Thursday, June 27, 2013

Teaching Skills and Technology - Not Brand Names

One of the things I cringe at when I hear people talking is the use of brand names. For example, Word documents. Excel sheet. Skype. Google Docs etc.

Open source types have been whinging about this for years. It's not about teaching a particular product. It's about teaching skills. The general principal of a mail merge is the same across the different office suites (though I don't think Google Docs does it natively. Instead you have to script it and given it's scripting language, it's cludgy at best). Formatting fonts is exactly the same (though I'm of the opinion that we need to separate out font and paragraph level controls and give the user the option as to how they'd prefer their workflow).

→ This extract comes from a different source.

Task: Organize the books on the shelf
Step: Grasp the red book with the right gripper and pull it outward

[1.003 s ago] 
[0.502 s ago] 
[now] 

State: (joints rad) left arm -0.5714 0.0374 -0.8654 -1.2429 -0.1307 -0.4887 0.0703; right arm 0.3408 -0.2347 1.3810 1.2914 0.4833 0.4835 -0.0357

I've been having a discussion with people about Skype. Skype was this incredibly compelling technology - making video calling accessible. Faster Internet speeds and some proprietary codecs (how the video and sound information is packed up for sending across the Internet and unpackaged on the other end) have made this possible.

But I argue, the day of Skype is gone or going. Technology is moving on and no longer do we need to have a separate client running on our machines sucking up resources. Rather than opening Skype every time we log in, most of us probably organise a time to meet some other way (email?) and only open up the client when we're expecting or making a call. So for the most part, we leave the phone off the hook.

There's another big problem. Skype is a single use application. It's only used for video calling (or voice calling landlines - something that's probably cheaper through VOIP services like calling cards). If you want to talk to someone, they've got to have a Skype account as well (and the software).

Enter in an age of Web 2.0. Skype teams up with Facebook. Google have hangouts. Google Hangouts is actually quite a lot of fun. I had a play when I was on Google+. It has functionality that's paid for in Skype (video conferencing). So in a Google world, you have to have a Google account.

Meanwhile, the Skype and Facebook connection isn't as integrated as it could be. Instead of having the one account to rule them all, you have a separate Facebook account and a separate Skype account which are then linked.

All of this aside, we've still got the problem of vendor lock out. Say I have a Google account and I want to talk to someone via video conferencing. I would then need to make sure that person has a Google account as well. Likewise for Skype. If I object to anything within the GoogleSphere or Skype, my choices are severely limited.

So the choice of which one to use isn't about functionality. Instead, it's about a brand name. Which brand name do the people you want to contact use?

I think those patented codecs need usable alternatives. The choice of client. If a central account managing piece needs to exist, then it needs to conform to open standards that any developer can design their software around.

We've got examples of this working. The Document Foundation seeks to create a set of open standards for documents giving the user the choice of word processor/spreadsheet etc. Unfortunately, it's uptake has been... impeded.

In 2007, Microsoft included support for ODF files but it's implementation did not adhere to the standards and thus, showed ODF in a negative light (this has happened before with Microsoft's implementation of OpenGL in a particular version of Windows - I think I have the reference in a book somewhere that I've leant to a friend. I'm sure if I had the book I'd be able to find a reference online to the particular events).

The other thing I'd really love to happen is the same sort of sharing permissions on a Google Doc being applied to video conferencing. Only require the person initiating the call to have an account on a particular service. Allow others to join using nothing more than a link.

So when we start seeing beyond a brand name, we can also look at functionality. What would you like it to look like? I think this is incredibly important as it opens the doors for progress. Instead of being complacent and taking what we're given, we can start to imagine a less vendor locked in future which is accessible to anyone.